If writing fiction is like playing the lottery, then as far as I can tell there are three ways to increase your chances of a payoff.
- Sleep with the lottery commisioner
- Mooch winnings from previous winners
- Or buy more tickets
Nowhere in this equation is there room for what so many writerly pontiffs have called platform building. What? Am I supposed to continue to believe that adding facebook friends and fans will somehow improve the odds one of my tickets will transform magically into a winner? I’m sorry, I just can’t do it anymore.
Recently I’ve landed on the truth. You know what platform building really is?A whole lot of #2 (referring to the list above rather than the bowel movement). I’m supposed to network my flabby, white cheeks off until somewhere along the line my bum bumps into a winner (or about-to-be winner) who’s willing to share the wealth.
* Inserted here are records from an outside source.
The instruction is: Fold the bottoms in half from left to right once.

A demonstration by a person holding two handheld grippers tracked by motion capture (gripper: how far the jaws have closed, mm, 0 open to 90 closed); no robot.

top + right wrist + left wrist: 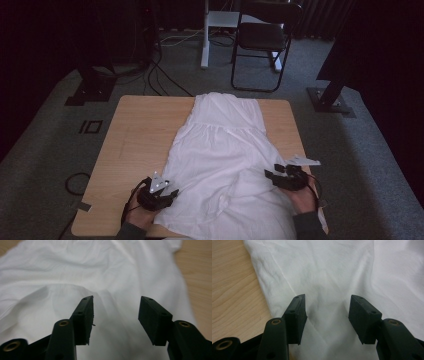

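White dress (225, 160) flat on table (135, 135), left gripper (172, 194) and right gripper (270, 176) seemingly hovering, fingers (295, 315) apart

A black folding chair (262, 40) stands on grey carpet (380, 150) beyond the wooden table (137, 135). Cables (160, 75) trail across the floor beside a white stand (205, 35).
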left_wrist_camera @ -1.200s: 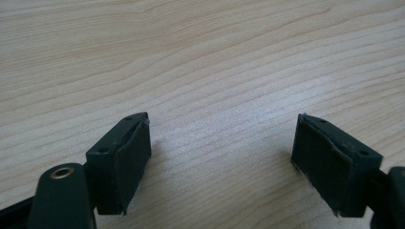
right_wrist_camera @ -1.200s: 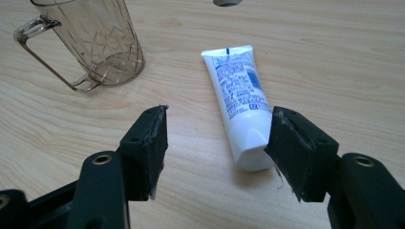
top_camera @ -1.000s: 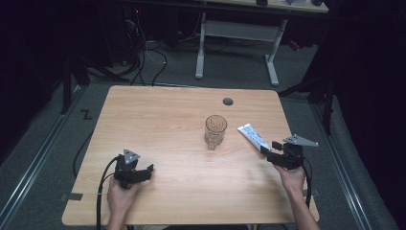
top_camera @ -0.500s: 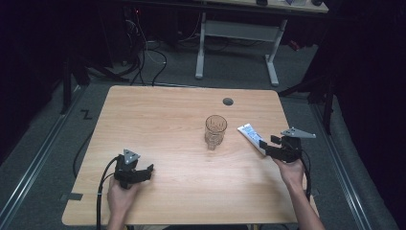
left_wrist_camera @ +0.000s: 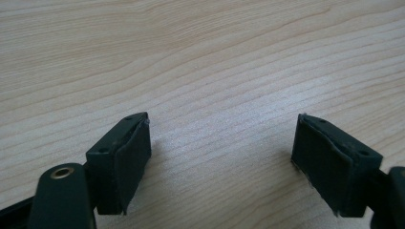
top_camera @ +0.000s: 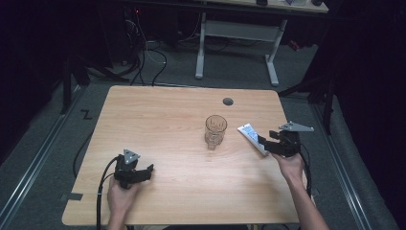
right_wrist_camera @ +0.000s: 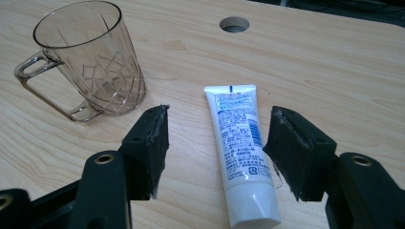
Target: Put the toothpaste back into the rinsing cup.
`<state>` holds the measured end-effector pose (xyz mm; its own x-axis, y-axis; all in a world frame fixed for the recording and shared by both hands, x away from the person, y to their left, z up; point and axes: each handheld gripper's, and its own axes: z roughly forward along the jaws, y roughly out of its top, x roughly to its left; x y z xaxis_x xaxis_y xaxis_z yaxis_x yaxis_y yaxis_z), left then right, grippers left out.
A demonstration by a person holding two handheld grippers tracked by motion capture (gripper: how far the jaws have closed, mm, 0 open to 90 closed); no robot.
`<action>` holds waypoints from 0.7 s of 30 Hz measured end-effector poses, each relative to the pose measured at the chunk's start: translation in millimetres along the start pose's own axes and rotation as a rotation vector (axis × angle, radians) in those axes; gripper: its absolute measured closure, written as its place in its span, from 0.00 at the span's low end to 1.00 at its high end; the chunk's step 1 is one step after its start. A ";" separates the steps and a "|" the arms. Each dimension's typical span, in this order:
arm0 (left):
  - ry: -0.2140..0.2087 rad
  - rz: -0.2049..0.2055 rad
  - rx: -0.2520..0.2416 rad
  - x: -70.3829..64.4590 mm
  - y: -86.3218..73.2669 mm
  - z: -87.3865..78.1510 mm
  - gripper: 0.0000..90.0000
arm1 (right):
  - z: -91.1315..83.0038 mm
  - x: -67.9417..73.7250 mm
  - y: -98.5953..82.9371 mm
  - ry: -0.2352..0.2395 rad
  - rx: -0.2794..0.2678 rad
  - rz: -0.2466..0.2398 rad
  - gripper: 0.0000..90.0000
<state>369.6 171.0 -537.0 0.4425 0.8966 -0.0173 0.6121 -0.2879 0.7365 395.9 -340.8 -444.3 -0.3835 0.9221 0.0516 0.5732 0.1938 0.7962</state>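
A white toothpaste tube (top_camera: 252, 138) lies flat on the wooden table (top_camera: 158, 124) at the right, cap end toward the person. My right gripper (top_camera: 268, 143) is open, and its jaws stand on either side of the tube (right_wrist_camera: 241, 143) without touching it. In the right gripper view, my right gripper (right_wrist_camera: 219, 117) has a wide gap. A clear plastic mug (top_camera: 215, 130) stands upright just left of the tube, and its handle (right_wrist_camera: 36, 81) points left in the right gripper view. My left gripper (top_camera: 143, 171) rests open near the front left, with bare wood between its fingers (left_wrist_camera: 126, 157).
A round cable hole (top_camera: 228, 101) sits in the table's far middle. Dark floor, cables and a second desk's white legs (top_camera: 270, 57) lie beyond the far edge. Cables trail from both grippers toward the person.
My right gripper has moved forward and left, so its open jaws now straddle the toothpaste tube. The left gripper, mug and tube have stayed put.
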 end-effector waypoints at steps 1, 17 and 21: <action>0.000 0.000 0.000 0.0 0.0 0.0 0.23 | 0.5 0.1 1.5 0.000 0.000 -0.003 0.44; 0.000 0.001 0.001 0.0 0.0 0.0 0.23 | 9.0 -2.4 18.1 -0.016 0.021 -0.015 0.43; 0.000 0.001 0.001 -0.1 0.0 0.0 0.23 | 12.4 -2.3 20.5 -0.012 0.033 -0.018 0.43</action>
<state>369.6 170.9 -536.9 0.4432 0.8963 -0.0163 0.6120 -0.2893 0.7360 417.5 -334.7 -435.5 -0.3854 0.9222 0.0307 0.5904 0.2209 0.7763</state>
I know, I know. I can hear the legions of marketing-savvy digital warriors correcting my flawed interpretation even as I type. Build genuine relationships. Care for people. Develop social capital the good ole fashioned way–one retweet at a time.
I’m done. I could waste a thousand more hours over the next year across a half-dozen social media platforms, and for what? a few hundred sales? The whole song and dance is death to me.
Instead I’m taking those thousand hours and using them to write a couple thousand pages worth of brilliant fiction.
I’m too moral and too ugly to make #1 work for me. And #2 has gotten too ugly for me to stomach. For the next 12 months I’m simply going to write. Sure, playing the lottery is still playing the lottery. Nothing guarantees writing 5 novels this next year will get me any further than writing one.
But at least when it’s all said and done, I will have written five magnificent novels. I’ll start work next fall at Home Depot knowing I spent my time creating something concrete and beneficial, rather than a platform to nowhere.